There are risks associated with acquisitions.

     We may not be successful in integrating the technology rights or
operations from acquisitions.  In June 1997, NeoPath acquired the
Pathfinder System product line, for which the resulting intangible
assets were written off in the fourth quarter of 1998.  On April 26,
1999, NeoPath and AutoCyte announced an agreement whereby NeoPath may
acquire an undivided interest in the intellectual property estate of
Neuromedical that AutoCyte had agreed to acquire.  We have limited
experience with completing and integrating acquisitions.  Our business
may include growth by acquisition.  Future acquisitions present many
risks and uncertainties generally associated with acquisitions,
including:

     -  diversion of management's attention from other business concerns;

     -  increased fixed costs, which could cause profits to decrease;

     -  disruption of our ongoing business and operations, which could,
        among other things, impair our reputation and our relationships with
        customers and employees and potentially cause the loss of our own key
        employees or those of an acquired company;

     -  integration of an acquired company's personnel and operations
        with our personnel and operations;

     -  maintenance of our standards, controls, procedures and policies;

     -  negative impact on earnings;

     -  issuances of equity securities that may dilute your interest in
        our company;

     -  our taking on additional debt;

     -  our becoming responsible for significant liabilities of companies
        we acquire; or

     -  large one-time write-offs and amortization expenses related to
        goodwill and other intangible assets.

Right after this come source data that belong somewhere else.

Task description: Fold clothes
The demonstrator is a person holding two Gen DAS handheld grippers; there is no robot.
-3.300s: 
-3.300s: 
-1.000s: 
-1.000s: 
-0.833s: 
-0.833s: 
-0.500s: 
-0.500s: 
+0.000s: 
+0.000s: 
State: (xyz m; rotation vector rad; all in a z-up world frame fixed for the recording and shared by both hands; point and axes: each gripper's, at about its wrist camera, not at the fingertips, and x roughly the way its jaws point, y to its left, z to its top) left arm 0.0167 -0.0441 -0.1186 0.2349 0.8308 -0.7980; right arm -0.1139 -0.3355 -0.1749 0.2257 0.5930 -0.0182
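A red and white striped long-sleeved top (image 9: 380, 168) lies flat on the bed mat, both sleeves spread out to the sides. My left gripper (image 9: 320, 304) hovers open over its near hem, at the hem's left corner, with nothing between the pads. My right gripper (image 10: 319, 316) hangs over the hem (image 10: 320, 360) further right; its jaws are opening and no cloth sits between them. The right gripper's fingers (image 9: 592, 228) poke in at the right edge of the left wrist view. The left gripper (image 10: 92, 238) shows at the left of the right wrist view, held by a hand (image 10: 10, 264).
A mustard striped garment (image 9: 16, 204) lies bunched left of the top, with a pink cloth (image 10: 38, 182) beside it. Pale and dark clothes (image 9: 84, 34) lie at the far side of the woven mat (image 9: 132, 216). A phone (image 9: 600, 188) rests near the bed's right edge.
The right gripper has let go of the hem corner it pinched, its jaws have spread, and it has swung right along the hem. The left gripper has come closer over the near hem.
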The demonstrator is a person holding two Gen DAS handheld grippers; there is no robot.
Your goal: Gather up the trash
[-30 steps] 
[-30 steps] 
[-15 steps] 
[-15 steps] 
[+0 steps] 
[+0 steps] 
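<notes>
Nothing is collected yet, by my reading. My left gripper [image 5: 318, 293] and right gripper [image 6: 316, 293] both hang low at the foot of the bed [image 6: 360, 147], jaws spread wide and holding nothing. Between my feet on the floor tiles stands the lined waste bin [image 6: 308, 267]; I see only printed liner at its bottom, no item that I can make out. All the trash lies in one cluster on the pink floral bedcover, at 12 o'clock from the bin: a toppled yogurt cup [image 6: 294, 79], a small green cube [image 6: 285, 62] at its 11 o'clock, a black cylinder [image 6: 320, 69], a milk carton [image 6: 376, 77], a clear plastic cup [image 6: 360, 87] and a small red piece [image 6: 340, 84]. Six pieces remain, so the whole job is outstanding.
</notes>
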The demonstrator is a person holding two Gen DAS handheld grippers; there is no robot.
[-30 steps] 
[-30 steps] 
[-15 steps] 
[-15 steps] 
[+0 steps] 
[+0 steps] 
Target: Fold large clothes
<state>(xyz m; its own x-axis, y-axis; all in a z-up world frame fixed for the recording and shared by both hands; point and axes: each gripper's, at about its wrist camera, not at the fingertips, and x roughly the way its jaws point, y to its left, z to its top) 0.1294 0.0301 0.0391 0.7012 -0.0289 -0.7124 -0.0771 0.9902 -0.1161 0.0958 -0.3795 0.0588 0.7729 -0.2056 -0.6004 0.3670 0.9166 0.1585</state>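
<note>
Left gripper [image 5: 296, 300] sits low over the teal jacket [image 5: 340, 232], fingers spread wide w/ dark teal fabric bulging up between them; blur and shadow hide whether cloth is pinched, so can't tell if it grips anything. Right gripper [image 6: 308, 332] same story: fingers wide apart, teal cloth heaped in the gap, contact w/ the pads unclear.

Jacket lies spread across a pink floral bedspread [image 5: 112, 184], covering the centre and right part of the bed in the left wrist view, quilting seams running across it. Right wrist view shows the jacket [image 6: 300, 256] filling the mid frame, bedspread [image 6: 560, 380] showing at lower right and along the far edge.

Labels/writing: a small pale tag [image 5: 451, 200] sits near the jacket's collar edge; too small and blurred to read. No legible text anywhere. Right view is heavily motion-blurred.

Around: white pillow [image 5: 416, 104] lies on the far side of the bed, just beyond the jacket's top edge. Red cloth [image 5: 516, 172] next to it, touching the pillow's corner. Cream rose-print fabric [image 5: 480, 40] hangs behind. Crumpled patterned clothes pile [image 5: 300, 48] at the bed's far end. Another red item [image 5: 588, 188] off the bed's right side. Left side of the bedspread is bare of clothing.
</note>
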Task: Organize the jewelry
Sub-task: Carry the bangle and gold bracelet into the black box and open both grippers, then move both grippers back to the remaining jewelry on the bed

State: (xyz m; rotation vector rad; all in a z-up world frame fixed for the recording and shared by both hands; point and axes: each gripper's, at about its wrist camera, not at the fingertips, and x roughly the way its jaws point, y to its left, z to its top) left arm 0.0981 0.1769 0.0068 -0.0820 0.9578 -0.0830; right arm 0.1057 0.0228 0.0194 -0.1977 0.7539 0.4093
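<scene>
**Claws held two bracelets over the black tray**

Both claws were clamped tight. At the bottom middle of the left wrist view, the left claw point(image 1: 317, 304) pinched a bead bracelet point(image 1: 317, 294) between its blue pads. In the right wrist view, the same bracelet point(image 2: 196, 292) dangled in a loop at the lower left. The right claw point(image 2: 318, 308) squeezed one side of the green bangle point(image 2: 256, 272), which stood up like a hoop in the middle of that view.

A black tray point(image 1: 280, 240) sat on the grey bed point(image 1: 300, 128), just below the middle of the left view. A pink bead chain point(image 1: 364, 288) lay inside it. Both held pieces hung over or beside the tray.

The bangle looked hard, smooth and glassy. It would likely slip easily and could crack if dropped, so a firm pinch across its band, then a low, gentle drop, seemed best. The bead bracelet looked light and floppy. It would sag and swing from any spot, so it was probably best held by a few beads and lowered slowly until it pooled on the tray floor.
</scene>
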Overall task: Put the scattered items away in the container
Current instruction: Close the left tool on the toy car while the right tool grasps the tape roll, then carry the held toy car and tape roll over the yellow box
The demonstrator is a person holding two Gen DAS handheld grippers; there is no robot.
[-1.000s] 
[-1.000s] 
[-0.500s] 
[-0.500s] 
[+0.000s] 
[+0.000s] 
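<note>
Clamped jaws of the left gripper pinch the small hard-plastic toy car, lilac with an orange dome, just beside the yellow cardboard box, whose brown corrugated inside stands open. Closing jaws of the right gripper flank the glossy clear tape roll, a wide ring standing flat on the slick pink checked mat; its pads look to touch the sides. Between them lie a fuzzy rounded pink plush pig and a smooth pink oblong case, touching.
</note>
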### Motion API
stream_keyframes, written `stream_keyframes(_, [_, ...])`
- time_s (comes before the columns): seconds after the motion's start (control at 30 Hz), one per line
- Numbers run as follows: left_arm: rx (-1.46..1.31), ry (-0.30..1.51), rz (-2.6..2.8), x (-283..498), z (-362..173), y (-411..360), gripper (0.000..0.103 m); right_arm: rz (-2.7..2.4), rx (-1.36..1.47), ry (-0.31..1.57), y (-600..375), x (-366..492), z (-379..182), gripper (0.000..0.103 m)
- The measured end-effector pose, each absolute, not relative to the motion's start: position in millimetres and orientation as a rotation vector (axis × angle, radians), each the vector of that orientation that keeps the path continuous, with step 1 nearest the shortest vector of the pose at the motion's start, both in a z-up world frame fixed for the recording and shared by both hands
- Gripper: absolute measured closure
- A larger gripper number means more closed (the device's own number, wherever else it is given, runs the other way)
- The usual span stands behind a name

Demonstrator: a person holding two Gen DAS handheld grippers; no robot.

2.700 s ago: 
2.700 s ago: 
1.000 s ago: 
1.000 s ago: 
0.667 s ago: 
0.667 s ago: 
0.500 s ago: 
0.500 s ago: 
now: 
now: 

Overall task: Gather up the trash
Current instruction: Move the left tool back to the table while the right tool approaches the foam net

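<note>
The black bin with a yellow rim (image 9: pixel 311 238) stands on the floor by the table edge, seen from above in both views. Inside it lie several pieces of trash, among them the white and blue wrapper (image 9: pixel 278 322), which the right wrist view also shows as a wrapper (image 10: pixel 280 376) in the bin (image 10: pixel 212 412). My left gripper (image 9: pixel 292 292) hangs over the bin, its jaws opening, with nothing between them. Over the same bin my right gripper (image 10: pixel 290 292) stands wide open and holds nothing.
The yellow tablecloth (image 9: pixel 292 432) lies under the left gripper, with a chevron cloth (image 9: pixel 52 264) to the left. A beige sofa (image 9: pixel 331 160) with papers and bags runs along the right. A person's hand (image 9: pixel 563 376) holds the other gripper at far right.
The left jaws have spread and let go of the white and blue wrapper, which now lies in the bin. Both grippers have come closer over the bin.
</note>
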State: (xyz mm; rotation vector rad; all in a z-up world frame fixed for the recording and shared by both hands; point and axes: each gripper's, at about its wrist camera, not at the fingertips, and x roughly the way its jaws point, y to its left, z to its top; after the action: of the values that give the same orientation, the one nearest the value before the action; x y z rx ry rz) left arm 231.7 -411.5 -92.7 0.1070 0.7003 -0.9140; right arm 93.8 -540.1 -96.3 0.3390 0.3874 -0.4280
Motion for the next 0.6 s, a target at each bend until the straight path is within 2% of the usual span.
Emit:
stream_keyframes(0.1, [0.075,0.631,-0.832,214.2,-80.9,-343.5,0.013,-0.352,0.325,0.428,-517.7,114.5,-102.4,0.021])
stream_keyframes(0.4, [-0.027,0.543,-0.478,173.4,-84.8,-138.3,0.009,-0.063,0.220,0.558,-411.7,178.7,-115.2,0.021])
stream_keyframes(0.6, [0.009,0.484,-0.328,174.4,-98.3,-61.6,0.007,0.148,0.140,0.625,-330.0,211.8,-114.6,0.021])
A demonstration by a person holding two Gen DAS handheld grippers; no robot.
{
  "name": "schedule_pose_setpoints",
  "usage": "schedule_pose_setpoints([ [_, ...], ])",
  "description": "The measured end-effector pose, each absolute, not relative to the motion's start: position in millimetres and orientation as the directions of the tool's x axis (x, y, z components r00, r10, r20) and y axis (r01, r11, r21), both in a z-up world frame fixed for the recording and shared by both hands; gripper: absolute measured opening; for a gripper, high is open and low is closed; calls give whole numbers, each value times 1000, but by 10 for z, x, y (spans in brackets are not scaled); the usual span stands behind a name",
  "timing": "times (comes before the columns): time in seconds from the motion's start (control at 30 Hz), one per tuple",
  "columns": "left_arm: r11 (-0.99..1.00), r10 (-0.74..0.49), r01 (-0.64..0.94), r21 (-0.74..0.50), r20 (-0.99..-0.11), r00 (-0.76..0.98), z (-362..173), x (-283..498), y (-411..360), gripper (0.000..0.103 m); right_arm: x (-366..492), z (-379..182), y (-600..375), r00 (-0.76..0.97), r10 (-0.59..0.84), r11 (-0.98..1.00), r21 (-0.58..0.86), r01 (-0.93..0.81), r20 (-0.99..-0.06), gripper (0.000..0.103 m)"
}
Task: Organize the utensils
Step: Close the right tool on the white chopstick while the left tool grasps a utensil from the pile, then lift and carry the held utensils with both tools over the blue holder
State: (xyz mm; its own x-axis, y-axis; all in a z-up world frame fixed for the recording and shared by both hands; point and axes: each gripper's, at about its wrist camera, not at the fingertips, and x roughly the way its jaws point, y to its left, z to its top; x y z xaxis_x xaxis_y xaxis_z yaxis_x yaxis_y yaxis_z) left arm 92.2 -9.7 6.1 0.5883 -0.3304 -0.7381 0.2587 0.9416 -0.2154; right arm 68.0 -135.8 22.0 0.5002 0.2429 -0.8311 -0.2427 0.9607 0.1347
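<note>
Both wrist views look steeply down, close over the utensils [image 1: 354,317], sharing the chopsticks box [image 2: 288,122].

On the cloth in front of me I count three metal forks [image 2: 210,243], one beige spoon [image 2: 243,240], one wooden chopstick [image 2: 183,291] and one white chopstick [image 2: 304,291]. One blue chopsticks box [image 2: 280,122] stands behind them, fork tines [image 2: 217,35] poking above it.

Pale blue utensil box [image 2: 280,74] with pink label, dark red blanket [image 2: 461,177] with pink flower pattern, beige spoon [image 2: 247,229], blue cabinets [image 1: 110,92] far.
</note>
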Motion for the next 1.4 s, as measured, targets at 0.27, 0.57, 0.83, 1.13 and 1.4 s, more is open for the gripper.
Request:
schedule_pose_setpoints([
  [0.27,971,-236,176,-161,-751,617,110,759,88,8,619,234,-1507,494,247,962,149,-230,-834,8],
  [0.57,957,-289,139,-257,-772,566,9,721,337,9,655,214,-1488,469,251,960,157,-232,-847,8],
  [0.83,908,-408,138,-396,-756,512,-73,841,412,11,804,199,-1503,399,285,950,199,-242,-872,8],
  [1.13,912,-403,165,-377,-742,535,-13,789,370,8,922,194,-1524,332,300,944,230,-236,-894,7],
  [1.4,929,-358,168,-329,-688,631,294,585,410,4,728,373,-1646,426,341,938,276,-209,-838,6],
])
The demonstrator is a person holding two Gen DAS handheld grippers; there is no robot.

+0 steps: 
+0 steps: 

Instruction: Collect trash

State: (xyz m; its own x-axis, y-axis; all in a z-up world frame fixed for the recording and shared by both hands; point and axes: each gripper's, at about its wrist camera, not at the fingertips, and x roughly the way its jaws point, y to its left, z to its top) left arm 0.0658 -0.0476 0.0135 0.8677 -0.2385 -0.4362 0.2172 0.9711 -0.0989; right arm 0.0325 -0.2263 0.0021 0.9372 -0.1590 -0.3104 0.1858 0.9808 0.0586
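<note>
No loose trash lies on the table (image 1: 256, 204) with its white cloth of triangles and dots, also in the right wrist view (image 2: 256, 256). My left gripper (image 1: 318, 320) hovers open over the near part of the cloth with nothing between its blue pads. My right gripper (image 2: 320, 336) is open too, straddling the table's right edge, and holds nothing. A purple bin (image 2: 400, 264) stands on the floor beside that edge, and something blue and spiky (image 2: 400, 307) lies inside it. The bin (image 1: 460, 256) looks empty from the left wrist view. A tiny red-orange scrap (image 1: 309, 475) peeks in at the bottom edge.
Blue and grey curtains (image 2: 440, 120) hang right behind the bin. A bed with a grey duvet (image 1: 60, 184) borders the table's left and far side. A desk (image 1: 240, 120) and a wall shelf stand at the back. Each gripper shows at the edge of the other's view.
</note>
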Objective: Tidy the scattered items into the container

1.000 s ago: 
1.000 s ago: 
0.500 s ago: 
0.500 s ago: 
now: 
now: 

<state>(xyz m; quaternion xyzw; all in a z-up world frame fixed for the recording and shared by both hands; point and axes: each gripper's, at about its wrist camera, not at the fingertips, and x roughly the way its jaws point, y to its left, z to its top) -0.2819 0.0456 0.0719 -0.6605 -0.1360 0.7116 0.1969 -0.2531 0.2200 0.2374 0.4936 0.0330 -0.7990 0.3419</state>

     We have not yet established our ability to meet such challenges.

All of our sales depend on a single product line.

     To date, we have concentrated on development of the AutoPap
System.  We have performed only limited research on other applications
of our core technology.  Accordingly, our success will depend
primarily on the successful development and marketing of the AutoPap
System to generate revenues.  The AutoPap System may never be a
commercial success.

Page 9
<PAGE>

We may face product liability claims.

     The commercial screening of Pap smears has generated significant
malpractice litigation.  As a result, we face product liability,
errors and omissions or other claims if our products are alleged to
have caused a false-negative diagnosis.  Although we have product
liability insurance, it will become increasingly difficult for us to
obtain and maintain reasonable product liability coverage.  Our
current product liability coverage is limited to $25 million.
Substantial increases in insurance premium costs often make coverage
economically impractical.  We may not be able to obtain adequate
product liability insurance at a reasonable cost.  Thus, product
liability claims may adversely affect our business.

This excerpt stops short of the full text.